- Silicon Valley's name was coined in the 1970s by electronic tabloid reporter Don Hoefler, who heard the phrase "Silicon Valley" during a business lunch.
- Hoefler published a series of columns detailing the valley's semiconductor industry under the title "Silicon Valley USA." Hoefler is recognized as one of the first people to write about Silicon Valley as its own distinct community.
Silicon Valley is a household name, a hit TV series, and a term that's synonymous with some of the world's most innovator players and products in technology.
But when did we start calling Silicon Valley "Silicon Valley"? And what does the "silicon" part refer to, anyways?
Turns out, the southern region of the San Francisco Bay now known as Silicon Valley used to have a different name entirely. In the early 1900s, it was called the "Valley of Heart's Delight," a name inspired by the region's myriad orchards and acres filled with ripening fruit. But by the 1950s, a new industry had rolled into town: manufacturers and innovators of the silicon chip.
Silicon chips were an integral component of the semiconductor industry. To this day, they're used in just about everything that's computerized: cell phones, computers, printers, gaming devices, and even calculators.

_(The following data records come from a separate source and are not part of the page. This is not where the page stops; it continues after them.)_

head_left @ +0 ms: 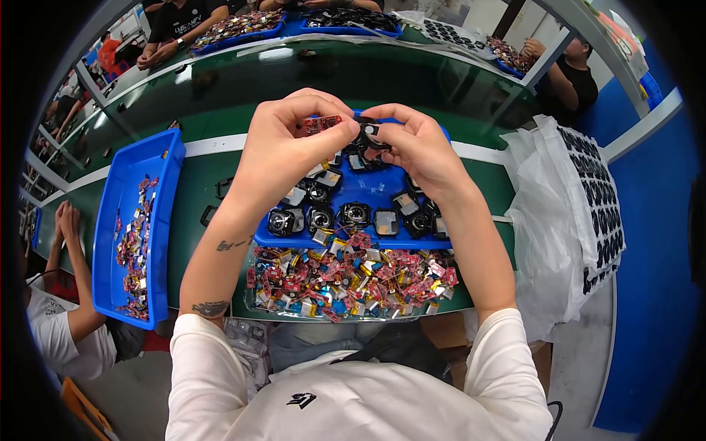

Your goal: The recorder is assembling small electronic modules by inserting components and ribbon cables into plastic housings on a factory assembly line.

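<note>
Both my hands are raised close together over a blue tray (pixel 375 192). Pinched between the thumb and fingers of my left hand (pixel 298 140) is a small red circuit board (pixel 322 125). My right hand (pixel 419 151) grips a small black housing (pixel 370 132) with a pale patch on it. The two parts meet or nearly meet at my fingertips; exact contact is hidden. Below them in the tray lie several black watch-like housings (pixel 354 214), some with pale rectangular pieces. Nearer me, a clear tray holds a heap of red circuit boards with wires and silver battery cells (pixel 360 279).
At left stands a long blue bin (pixel 163 250) with more boards. White plastic sheeting (pixel 544 220) and a rack of black parts (pixel 599 198) are at right. Across the green conveyor (pixel 294 81) people work beside blue trays; another person's hands (pixel 68 220) rest at far left.
</note>
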Demonstrator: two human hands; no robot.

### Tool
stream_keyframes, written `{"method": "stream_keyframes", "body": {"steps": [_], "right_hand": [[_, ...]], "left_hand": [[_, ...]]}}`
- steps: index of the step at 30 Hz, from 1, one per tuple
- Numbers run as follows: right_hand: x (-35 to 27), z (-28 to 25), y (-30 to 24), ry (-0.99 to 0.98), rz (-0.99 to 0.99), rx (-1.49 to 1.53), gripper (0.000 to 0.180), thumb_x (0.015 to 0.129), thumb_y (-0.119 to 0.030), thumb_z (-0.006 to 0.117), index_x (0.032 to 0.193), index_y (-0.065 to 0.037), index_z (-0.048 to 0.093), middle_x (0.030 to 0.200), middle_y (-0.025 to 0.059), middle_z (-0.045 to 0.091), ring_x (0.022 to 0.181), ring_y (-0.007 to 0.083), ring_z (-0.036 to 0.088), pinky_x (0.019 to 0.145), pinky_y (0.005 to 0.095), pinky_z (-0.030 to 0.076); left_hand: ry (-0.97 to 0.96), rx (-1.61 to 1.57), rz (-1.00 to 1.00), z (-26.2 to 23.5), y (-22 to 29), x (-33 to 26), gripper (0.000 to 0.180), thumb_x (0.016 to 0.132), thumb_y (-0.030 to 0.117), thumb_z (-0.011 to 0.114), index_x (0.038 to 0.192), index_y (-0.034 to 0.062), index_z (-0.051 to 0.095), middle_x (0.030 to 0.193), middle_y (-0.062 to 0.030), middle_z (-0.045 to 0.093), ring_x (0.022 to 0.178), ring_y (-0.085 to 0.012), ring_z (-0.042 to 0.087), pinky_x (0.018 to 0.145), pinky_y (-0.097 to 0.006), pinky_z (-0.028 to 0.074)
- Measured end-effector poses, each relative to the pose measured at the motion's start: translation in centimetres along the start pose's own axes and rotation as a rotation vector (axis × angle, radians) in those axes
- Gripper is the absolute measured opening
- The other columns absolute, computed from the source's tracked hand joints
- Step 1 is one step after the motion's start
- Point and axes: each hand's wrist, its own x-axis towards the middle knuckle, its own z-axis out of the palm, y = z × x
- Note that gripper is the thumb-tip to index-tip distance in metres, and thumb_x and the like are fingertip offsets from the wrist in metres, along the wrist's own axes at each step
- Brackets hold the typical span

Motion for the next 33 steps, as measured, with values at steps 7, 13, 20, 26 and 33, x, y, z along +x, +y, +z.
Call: {"method": "stream_keyframes", "body": {"steps": [7,13,20,26,33], "right_hand": [[-0.6,1.0,0.2,0.083,-0.206,0.098,0.029,0.084,-0.003,0.062,0.113,0.0,0.055,0.091,0.006,0.064,0.079,0.0109,0.063,0.065,0.0212,0.053],[-1.6,2.4,-0.5,0.126,-0.325,0.09,0.022,0.084,0.001,0.06,0.106,0.005,0.057,0.084,0.0087,0.065,0.078,0.0127,0.065,0.068,0.0235,0.056],[-2.4,3.0,-0.8,0.153,-0.382,0.055,0.021,0.084,0.004,0.058,0.105,0.005,0.056,0.087,0.0114,0.066,0.077,0.0135,0.066,0.068,0.0234,0.056],[-2.6,3.3,-0.7,0.141,-0.414,0.023,0.021,0.083,0.002,0.06,0.104,0.005,0.056,0.087,0.0105,0.066,0.079,0.0126,0.066,0.069,0.0228,0.055],[-2.6,3.7,-0.4,0.148,-0.51,-0.064,0.018,0.086,-0.001,0.06,0.102,0.004,0.057,0.087,0.0101,0.066,0.08,0.0123,0.065,0.07,0.0222,0.054]], "left_hand": [[0.115,0.066,0.006,1.0,-0.6,-0.2,0.012,0.079,0.009,0.068,0.082,-0.0029,0.069,0.1,-0.0076,0.064,0.07,-0.0033,0.057,0.06,-0.017,0.044],[0.214,0.123,0.105,2.1,0.6,-1.1,0.013,0.079,0.009,0.068,0.081,-0.0038,0.069,0.112,-0.0129,0.063,0.066,-0.0031,0.056,0.056,-0.017,0.044],[0.187,0.125,0.083,2.3,0.4,-1.0,0.013,0.079,0.008,0.067,0.082,-0.0043,0.069,0.113,-0.0132,0.063,0.065,-0.0026,0.056,0.054,-0.016,0.042],[0.205,0.097,0.077,2.1,0.1,-0.9,0.014,0.079,0.009,0.067,0.081,-0.0043,0.069,0.108,-0.0128,0.065,0.064,-0.0021,0.054,0.054,-0.016,0.042],[0.229,0.112,0.096,2.0,-0.1,-0.9,0.014,0.08,0.009,0.067,0.081,-0.0048,0.069,0.107,-0.013,0.066,0.064,-0.003,0.054,0.054,-0.017,0.043]]}}
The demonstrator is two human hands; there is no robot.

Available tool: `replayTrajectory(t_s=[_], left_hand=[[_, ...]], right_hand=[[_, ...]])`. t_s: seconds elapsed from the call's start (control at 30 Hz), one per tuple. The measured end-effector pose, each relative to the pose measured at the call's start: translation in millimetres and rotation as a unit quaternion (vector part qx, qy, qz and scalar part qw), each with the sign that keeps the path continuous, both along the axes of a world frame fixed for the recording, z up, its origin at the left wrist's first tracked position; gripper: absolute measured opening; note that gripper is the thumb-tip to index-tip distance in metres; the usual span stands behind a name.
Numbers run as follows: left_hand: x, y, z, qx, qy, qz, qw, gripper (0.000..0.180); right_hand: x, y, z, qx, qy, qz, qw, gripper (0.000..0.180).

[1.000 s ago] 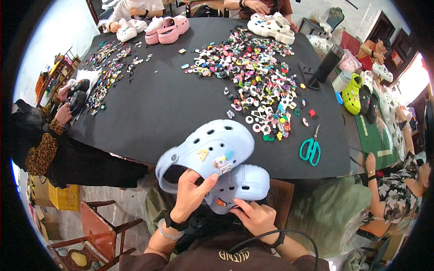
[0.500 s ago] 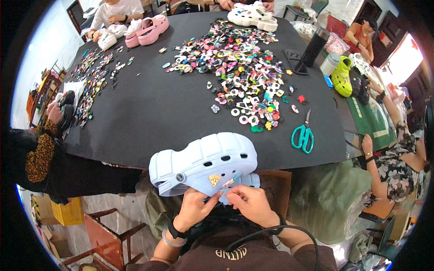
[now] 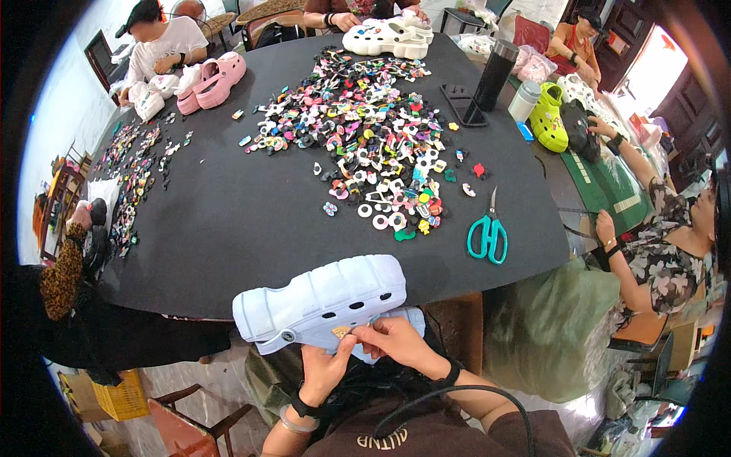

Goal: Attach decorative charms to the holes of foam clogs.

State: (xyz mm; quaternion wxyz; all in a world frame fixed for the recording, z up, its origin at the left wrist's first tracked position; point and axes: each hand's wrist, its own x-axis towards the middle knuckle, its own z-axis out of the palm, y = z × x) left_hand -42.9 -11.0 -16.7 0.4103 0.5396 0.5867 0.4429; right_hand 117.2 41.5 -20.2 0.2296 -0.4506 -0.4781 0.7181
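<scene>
A pair of light blue clogs (image 3: 320, 297) is tilted on its side between my hands, against the table's near edge. My left hand (image 3: 326, 371) grips the lower side of the clogs, its thumb beside a pizza-slice charm (image 3: 340, 332). The fingers of my right hand (image 3: 399, 343) are pinched together at the holes right of that charm. Whatever is between those fingertips is hidden. Several oval holes show along the upper side.
A large heap of shoe charms (image 3: 373, 137) covers the black table (image 3: 244, 236). Teal-handled scissors (image 3: 487, 238) lie at right, with a phone (image 3: 463, 105) and black bottle (image 3: 496, 75) beyond. White clogs (image 3: 388, 39), pink clogs (image 3: 213, 82) and co-workers line the far edges.
The clogs have tipped lower and toward me. My right fingers have come onto the side beside the pizza charm, covering the colourful charm seen there before. The whole view has shifted.
</scene>
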Motion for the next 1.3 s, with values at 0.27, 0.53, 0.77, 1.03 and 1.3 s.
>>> replayTrajectory(t_s=[0.27,0.53,0.77,1.03,1.3], left_hand=[[13,-1,-3,0.012,-0.176,0.108,0.978,0.019],[15,4,9,0.015,-0.126,0.127,0.984,0.017],[12,11,17,-0.01,-0.098,0.082,0.992,0.013],[8,18,48,-0.012,0.004,0.144,0.99,0.017],[15,32,39,0.06,0.025,0.167,0.984,0.019]], right_hand=[[-5,-11,1,-0.053,0.068,0.01,0.996,0.04],[-3,-17,-7,-0.058,0.134,0.017,0.989,0.032],[7,-16,-11,0.05,0.065,0.018,0.996,0.021],[66,10,18,0.351,-0.188,-0.121,0.909,0.015],[77,67,15,0.499,-0.479,-0.164,0.703,0.024]])
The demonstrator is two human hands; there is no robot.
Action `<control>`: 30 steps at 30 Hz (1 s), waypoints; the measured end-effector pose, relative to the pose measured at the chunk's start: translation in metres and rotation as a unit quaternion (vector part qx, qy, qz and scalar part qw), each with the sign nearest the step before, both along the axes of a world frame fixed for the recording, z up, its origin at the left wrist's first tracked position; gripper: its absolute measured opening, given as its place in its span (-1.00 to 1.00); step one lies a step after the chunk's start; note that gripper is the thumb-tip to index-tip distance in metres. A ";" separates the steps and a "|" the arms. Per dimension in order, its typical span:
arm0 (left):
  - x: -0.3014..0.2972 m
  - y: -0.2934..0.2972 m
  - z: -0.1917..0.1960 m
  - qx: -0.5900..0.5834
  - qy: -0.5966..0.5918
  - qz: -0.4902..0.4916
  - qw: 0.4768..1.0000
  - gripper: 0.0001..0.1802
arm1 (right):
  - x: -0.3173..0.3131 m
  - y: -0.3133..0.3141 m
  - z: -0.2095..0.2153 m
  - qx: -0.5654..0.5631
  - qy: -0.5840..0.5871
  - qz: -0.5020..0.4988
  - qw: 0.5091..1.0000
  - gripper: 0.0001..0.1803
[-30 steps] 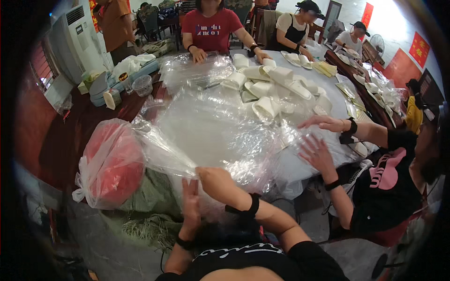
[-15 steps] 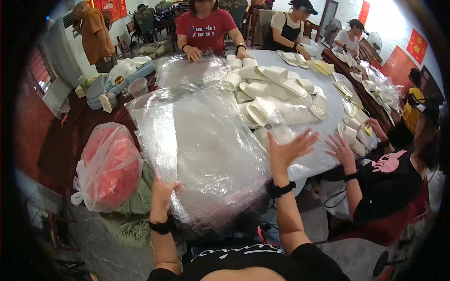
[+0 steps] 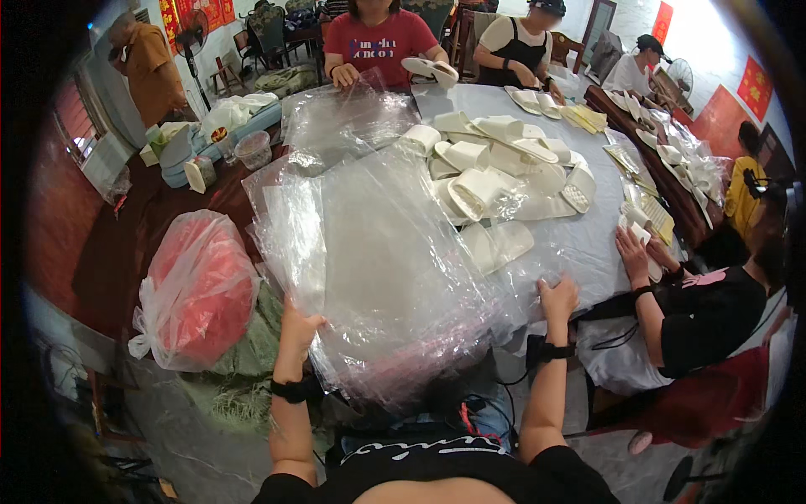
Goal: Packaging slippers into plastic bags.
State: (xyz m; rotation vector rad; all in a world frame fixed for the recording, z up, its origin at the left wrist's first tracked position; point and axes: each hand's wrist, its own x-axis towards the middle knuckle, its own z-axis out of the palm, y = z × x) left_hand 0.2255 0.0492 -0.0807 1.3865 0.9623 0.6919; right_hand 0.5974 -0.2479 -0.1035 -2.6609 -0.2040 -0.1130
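A stack of clear plastic bags [image 3: 386, 269] lies at the near edge of the bench [image 3: 579, 244], overhanging it. The left hand [image 3: 298, 332] fingers clamp its left edge; the right hand [image 3: 558, 298] fingers grip its right corner. White slippers [image 3: 487, 181] crowd behind it; a red-filled sack [image 3: 197, 290] sits just left.

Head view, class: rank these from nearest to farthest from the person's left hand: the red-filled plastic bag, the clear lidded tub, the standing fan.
From the left hand:
1. Red-filled plastic bag, just to its left, off the table.
2. Clear lidded tub, farther up on the table's left part.
3. Standing fan, at the back wall.
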 end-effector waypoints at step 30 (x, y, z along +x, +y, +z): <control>0.027 -0.065 0.055 0.561 0.194 0.097 0.799 -0.38 | -0.159 0.117 0.065 0.188 0.093 0.531 0.821 -0.58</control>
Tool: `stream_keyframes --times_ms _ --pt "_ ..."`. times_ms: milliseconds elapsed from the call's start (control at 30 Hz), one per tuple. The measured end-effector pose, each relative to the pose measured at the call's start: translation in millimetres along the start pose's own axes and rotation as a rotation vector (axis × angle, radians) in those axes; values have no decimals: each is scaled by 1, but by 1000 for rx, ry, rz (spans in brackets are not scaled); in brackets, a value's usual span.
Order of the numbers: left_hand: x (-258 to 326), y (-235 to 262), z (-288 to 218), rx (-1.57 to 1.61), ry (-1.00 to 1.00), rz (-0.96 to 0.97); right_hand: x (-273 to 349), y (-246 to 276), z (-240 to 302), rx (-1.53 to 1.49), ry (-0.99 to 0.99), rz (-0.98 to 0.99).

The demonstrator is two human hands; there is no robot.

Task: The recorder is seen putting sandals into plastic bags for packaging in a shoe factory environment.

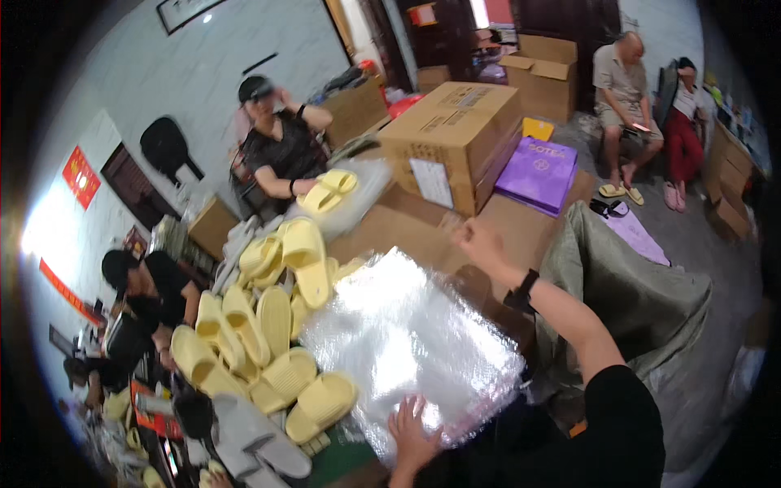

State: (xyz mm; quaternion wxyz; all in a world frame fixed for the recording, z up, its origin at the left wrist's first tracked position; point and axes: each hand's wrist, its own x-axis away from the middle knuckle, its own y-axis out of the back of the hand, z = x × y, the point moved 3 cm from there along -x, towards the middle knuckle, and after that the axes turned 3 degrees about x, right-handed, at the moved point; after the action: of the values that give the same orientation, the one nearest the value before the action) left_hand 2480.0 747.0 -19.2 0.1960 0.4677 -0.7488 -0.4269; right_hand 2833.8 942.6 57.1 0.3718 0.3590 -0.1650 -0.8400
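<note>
My left hand (412, 433) lies with its fingers spread on the near edge of a stack of shiny clear plastic bags (407, 325). Out over the brown cardboard table surface, my right hand (482, 246) is raised with its fingers curled, a black band on its wrist. A small see-through blur shows at its fingertips; what it is, I cannot make out. Left of the bags is a pile of yellow slide slippers (305, 256), some leaning on each other. Grey slippers (259, 439) lie at the near left.
Beyond my right hand stands a big cardboard box (451, 138), with purple bags (538, 175) beside it. A grey-green woven sack (626, 285) is on my right. Across the table, a person (281, 150) holds a pair of yellow slippers (329, 191). Another person (150, 285) sits at the left.
</note>
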Motion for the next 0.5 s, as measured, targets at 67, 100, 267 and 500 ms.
stream_keyframes --times_ms 67,100,267,500 --pt "-1 15 22 324 -69 -46 48 8 74 -87 250 161" --pt "-2 32 15 493 83 -77 72 10 104 -102 393 247" --pt "-19 104 -27 760 211 -384 158 28 193 -136 824 276" --pt "29 132 -42 939 27 -620 213 49 251 -189 1130 300"
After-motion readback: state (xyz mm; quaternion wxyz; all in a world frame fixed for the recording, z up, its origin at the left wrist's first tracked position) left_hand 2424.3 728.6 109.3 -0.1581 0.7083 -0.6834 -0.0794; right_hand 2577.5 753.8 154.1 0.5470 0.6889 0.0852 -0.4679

Silicon chips were a fundamental building block in the computing industry, making the region a natural magnet to anyone working in technology.
Despite the thriving silicon chip industry, Silicon Valley didn't officially receive its name until nearly 20 years later. The nickname is unanimously attributed to Don Hoefler, a technology news reporter for the tabloid Electronic News, who wrote a column about the valley's semiconductor industry in 1971.
According to James Vincler, a writer who worked with Hoefler in the '70s, Hoefler heard the term used at lunch with a marketer who referred to the Santa Clara Valley as "Silicon Valley." Hoefler's interest was immediately sparked. Vincler says, "I saw Don's eyes subtly light up like a poker player who had just filled a straight as he asked, 'Silicon Valley? Where'd that come from?' The marketer replied, 'Oh, that's just what the guys call it.'"
Over the course of the next three weeks, Hoefler penned a series on the silicon computer chip industry in Santa Clara. Each piece was emblazoned with the header, "Silicon Valley USA." The name stuck.
Ten years later, Hoefler reflected on it in a piece published in the San Jose Times. Hoefler wrote: “The rationale was simple enough: These revolutionary semiconductors are made in a valley, from silicon – not silicone, please – the second most-abundant chemical element ... on Earth. How was I to know that the term would quickly be adopted industry-wide, and finally become generic worldwide?”
But Hoefler is often credited for more than just the name Silicon Valley. Author Michael S. Malone says Hoefler's coverage of the valley in the 1970s may have played a fundamental role in developing the area's innovative qualities. Hoefler was one of the first writers to address the Northern Californian technology industry as a distinct community.
"[Hoefler] pioneered the coverage of Silicon Valley as a distinct community," writes Malone in his book "The Big Score."
"When we think of Silicon Valley as a collection of characters and eccentrics, he's the one who put that whole idea in our minds."